The problem is ... us. Property owners -- whether residential, business or government -- all too often don't get around to keeping the sidewalks clear. In the same way that drivers seem to be flummoxed by that first snowfall, we often treat icy buildup as something new and different.

"Every year, I keep hearing it's worse than ever," Willshire said. "It's kind of like when I hear 'I don't have enough money for Christmas.' Well, Christmas comes every year. Winter comes every year. It's like, get with the plan, people, it sleets and it snows here."

And of course, neither sleet nor snow, etc., can keep our mail carriers from their appointed duties -- with an oddly familiar gait that's different from the "baby steps" that most of us take on ice.

"We do what we call the Herman Munster walk," said Pam Dinato, president of the local chapter of the National Association of Letter Carriers. "You know you're on icy terrain, and so you're trying not to push off with the ball of your foot, so you do that flat-footed walk."

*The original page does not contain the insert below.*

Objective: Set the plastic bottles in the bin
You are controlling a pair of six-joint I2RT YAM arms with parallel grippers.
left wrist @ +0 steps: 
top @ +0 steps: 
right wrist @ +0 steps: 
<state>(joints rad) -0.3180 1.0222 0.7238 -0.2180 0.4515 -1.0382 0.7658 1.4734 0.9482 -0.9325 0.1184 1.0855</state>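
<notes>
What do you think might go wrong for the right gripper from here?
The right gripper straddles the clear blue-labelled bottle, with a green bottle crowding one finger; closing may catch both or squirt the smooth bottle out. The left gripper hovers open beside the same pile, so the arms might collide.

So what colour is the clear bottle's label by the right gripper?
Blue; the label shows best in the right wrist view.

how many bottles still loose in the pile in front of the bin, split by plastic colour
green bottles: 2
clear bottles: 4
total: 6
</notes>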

Still, major injuries are up since the Christmas storm. "We've had at least three breaks since Christmas," Dinato said, "and there probably have been 20 or 30 bad falls. If carriers reported every time they fall down, we'd have 1,500 a day because everyone falls probably once a day."

March of the penguins

Most communities in the Twin Cities area decree that sidewalks be cleared within 48 hours of a snowfall. Besides individual property owners and businesses, different public organizations handle matters in different ways. The Convention Center's maintenance staff keeps that area clear, while police and fire departments generally contract it out.

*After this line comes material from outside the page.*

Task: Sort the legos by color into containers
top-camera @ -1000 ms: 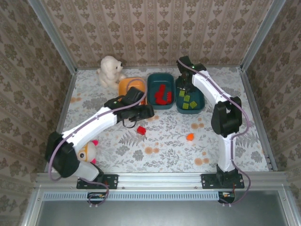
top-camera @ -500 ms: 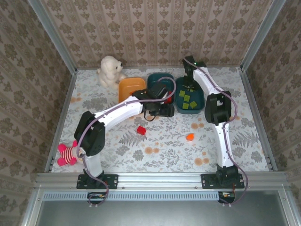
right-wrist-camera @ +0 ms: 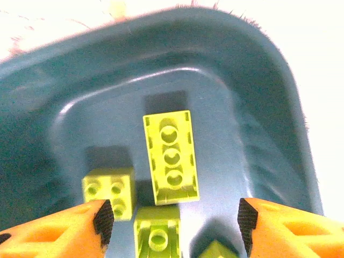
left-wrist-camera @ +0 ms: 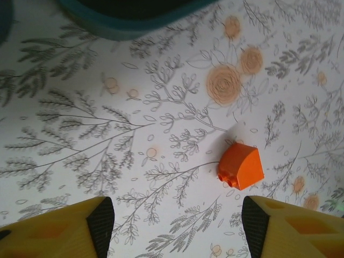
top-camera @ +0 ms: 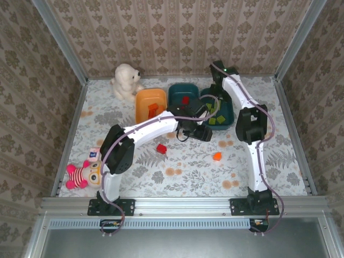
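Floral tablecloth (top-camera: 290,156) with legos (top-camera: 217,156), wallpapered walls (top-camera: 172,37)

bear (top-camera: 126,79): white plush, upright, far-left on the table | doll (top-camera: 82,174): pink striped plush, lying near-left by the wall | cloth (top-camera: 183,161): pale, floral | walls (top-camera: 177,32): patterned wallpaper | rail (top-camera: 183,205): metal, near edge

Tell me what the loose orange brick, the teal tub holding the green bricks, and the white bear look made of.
Orange brick: hard moulded plastic, smooth and slightly glossy, with crisp edges and studs.
Teal tub: probably plastic too, with a satin finish and soft highlights along its rounded wall.
White bear: plush fabric with a fuzzy outline; its filling cannot be told.
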Tool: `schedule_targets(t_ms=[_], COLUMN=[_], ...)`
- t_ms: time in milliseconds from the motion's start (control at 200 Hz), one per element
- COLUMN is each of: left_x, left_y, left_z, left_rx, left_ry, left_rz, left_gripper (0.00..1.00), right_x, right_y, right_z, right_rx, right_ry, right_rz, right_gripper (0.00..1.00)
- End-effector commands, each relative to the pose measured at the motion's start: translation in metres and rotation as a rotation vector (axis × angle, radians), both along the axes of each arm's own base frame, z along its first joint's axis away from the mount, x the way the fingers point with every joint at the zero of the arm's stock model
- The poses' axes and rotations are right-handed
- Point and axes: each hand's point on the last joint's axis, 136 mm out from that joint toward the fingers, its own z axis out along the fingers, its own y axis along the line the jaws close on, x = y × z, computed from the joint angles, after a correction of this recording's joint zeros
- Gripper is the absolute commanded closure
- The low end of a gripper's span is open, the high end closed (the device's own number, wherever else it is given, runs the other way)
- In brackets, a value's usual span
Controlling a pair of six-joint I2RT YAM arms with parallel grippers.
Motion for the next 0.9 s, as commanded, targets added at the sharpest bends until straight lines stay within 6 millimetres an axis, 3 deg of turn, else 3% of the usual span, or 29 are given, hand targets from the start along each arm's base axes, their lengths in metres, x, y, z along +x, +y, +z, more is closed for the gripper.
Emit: schedule_targets(t_ms=[0,95,185,345,480,670,895], left_x=[-0.014,-0.028,-0.041,-0.056,-0.067,-0.072,-0.067], left_y=[-0.011,-0.023,-0.035,-0.05,-0.06,-0.071,-0.071], left_z=[0.001,-0.005,-0.012,-0.028,-0.043,-0.062,-0.086], left_rx=[0.016,0.037,0.055,0.087,0.14,0.191,0.274], left_ry=[-0.018,-0.024,-0.02,0.009,0.019,0.005,-0.027], left_rz=[-0.119,-0.187,-0.238,-0.266,-0.275,-0.255,-0.242], left_gripper=[0.32,0.31,0.3,0.26,0.25,0.24,0.26], right_x=[-0.015,-0.045,-0.086,-0.166,-0.214,-0.248,-0.258], right_y=[-0.012,-0.024,-0.038,-0.056,-0.062,-0.063,-0.057], right_z=[0.113,0.151,0.181,0.211,0.216,0.213,0.209], right_rx=[0.018,0.018,0.017,0.049,0.076,0.097,0.126], right_ry=[-0.225,-0.313,-0.408,-0.544,-0.555,-0.535,-0.514], right_rz=[-0.041,-0.09,-0.148,-0.195,-0.194,-0.172,-0.138], right_gripper=[0.34,0.34,0.32,0.25,0.24,0.23,0.24])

This time of year, two Minneapolis agencies are especially taxed.

The Park and Recreation Board has 100-plus parking lots, 49 rec centers, 50 miles of sidewalks and 55 miles of paths to clear, said public-information director Dawn Sommers. Many of the trails are near lakes or rivers, which means using sand rather than salt, which can make treks even more treacherous.

"I don't mean to sound like a song," Sommers said, "but there's a whole lotta scrapin' going on. This has been kind of a worst-case scenario."

Meanwhile, the Minneapolis Department of Public Works not only plows streets but must inspect sidewalks and deal with residents' complaints. The department's director of winter operations, Mike Kennedy, said last week that complaints have been "a little higher than usual, just because it's been constant.

"We've gotten about 2,000 complaints and ordered about 250 actual removal orders. We do try to act on them."

Not enough to suit Perry, who said he has called 311 (the number for complaints) and gotten few, if any, satisfactory results. Perhaps to compensate, he seems to have specialized in concocting Antarctic metaphors to describe the daily walks from his condo to his bus line on Nicollet Mall.

"I feel like [explorer Ernest] Shackleton trudging through the tundra with my cane, pole-vaulting over the piles," Perry said. "And 9th and 8th Streets toward 5th Avenue are like the march of the penguins. People fall on their butts all the time, women in heels, everybody."

He predicted that conditions would get worse before they get better.

"Everything's going to melt and freeze again," Perry said, "and I'm going to rent hockey skates to get to work. And nobody wants to see a blind guy in hockey skates."